(Saved data entries)
- - - - - - -
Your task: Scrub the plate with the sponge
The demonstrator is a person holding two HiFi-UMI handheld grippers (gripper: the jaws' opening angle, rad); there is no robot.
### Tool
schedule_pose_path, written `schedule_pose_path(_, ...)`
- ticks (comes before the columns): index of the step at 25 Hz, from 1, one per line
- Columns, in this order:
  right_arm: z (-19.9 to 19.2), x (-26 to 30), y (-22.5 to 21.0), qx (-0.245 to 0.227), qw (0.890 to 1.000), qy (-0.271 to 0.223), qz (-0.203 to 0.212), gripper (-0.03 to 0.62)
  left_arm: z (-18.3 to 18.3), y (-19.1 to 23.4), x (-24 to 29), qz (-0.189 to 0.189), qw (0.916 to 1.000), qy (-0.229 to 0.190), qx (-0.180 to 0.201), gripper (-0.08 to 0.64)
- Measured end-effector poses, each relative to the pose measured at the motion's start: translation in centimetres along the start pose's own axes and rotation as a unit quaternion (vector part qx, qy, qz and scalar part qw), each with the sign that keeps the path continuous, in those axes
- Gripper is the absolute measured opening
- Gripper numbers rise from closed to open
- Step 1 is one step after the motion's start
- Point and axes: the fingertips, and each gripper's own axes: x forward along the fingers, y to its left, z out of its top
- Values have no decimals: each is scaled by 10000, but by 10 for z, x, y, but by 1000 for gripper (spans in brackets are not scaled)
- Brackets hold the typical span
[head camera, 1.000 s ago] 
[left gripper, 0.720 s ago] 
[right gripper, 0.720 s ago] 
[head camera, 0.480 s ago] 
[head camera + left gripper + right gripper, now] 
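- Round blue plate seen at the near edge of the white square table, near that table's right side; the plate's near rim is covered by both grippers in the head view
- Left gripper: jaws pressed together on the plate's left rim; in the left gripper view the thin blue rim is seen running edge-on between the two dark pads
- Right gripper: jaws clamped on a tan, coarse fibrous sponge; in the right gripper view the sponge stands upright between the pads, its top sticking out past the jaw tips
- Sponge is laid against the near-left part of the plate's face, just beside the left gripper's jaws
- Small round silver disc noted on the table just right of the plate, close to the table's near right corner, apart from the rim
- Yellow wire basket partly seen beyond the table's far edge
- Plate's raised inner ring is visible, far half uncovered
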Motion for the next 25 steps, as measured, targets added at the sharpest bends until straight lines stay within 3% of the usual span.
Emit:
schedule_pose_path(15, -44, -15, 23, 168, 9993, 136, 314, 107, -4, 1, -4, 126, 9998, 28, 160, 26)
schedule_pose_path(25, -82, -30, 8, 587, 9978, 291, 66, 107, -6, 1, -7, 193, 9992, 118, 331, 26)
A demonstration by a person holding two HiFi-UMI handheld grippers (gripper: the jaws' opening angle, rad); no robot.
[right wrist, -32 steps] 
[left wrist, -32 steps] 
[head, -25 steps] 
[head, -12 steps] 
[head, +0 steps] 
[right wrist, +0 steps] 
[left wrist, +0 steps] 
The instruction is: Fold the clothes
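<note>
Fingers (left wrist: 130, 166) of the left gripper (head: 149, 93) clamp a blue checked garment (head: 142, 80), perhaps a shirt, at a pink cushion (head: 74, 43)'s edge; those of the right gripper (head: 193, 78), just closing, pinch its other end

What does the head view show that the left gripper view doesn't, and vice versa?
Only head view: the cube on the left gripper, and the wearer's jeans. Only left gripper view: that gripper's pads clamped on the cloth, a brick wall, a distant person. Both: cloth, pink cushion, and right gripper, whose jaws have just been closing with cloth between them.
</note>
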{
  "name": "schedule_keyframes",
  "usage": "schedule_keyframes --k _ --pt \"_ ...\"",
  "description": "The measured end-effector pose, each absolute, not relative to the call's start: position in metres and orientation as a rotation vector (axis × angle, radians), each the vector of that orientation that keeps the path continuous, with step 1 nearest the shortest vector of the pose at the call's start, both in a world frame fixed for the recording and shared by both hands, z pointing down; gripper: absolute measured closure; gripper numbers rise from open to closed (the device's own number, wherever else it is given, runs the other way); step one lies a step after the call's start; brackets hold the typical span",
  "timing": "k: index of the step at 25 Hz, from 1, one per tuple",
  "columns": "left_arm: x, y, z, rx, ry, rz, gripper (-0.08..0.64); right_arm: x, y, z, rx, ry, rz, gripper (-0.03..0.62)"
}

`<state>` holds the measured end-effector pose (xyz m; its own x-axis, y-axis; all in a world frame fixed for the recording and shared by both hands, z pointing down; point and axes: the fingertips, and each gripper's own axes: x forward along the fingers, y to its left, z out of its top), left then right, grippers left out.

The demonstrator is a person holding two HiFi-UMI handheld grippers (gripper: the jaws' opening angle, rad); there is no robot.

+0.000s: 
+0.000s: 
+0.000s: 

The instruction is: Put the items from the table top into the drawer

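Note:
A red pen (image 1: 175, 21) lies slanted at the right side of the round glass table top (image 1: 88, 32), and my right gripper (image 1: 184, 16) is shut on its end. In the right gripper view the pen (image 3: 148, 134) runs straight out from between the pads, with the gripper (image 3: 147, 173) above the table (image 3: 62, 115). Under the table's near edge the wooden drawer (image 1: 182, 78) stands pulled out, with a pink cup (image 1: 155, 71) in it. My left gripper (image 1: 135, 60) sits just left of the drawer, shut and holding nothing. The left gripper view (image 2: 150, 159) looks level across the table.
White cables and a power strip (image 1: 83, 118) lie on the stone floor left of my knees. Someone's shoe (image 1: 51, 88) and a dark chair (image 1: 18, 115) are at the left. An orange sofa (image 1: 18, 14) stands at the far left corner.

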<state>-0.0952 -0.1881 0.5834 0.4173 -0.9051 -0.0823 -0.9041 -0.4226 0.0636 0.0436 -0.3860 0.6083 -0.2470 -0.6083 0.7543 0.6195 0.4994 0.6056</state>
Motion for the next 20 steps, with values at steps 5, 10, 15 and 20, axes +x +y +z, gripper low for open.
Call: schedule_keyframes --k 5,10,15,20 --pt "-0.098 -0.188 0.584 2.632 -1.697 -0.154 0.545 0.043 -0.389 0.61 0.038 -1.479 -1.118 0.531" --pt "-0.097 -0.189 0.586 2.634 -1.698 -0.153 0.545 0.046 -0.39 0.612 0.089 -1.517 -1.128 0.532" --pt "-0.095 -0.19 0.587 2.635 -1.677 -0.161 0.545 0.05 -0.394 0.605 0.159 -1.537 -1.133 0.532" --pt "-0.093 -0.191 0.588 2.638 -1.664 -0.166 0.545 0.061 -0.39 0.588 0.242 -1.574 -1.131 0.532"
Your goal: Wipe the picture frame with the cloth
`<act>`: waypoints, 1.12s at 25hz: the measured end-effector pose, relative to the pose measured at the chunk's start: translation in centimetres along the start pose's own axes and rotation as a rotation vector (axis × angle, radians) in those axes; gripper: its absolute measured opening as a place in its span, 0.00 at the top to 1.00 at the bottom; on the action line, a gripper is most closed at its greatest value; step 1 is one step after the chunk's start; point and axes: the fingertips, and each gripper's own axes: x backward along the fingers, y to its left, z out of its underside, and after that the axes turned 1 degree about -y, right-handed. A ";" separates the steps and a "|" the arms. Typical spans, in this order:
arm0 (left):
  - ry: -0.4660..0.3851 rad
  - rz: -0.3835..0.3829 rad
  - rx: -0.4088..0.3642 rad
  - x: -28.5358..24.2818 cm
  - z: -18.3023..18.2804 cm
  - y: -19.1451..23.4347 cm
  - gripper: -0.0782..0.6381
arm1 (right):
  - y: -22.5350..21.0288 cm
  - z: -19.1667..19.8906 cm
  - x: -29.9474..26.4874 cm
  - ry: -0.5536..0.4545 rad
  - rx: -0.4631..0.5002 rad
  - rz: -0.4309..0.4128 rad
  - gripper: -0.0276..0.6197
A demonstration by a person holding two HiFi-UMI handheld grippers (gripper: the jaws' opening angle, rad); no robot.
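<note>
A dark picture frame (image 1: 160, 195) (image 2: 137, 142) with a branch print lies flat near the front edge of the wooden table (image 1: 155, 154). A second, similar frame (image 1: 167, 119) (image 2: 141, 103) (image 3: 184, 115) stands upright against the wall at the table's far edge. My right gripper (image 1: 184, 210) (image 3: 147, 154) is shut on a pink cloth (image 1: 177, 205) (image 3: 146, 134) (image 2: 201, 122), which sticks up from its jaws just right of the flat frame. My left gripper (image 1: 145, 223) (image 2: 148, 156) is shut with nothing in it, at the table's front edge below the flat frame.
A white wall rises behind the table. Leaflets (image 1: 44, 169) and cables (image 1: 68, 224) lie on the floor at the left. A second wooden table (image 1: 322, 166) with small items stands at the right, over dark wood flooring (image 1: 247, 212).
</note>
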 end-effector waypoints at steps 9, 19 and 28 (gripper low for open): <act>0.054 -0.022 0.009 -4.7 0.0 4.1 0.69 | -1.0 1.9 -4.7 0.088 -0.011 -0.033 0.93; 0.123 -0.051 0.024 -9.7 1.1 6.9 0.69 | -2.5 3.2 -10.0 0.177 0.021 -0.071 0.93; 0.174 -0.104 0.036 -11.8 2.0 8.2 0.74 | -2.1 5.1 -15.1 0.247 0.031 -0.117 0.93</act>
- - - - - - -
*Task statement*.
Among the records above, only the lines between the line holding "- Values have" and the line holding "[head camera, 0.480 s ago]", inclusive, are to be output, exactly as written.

*Expected answer*.
- Values have no decimals: each is scaled by 10000, but by 10 for z, x, y, but by 1000 for gripper (spans in brackets are not scaled)
- Brackets hold the typical span
[head camera, 1.000 s ago] 
[left gripper, 0.720 s ago] 
[right gripper, 0.720 s ago] 
[head camera, 0.480 s ago] 

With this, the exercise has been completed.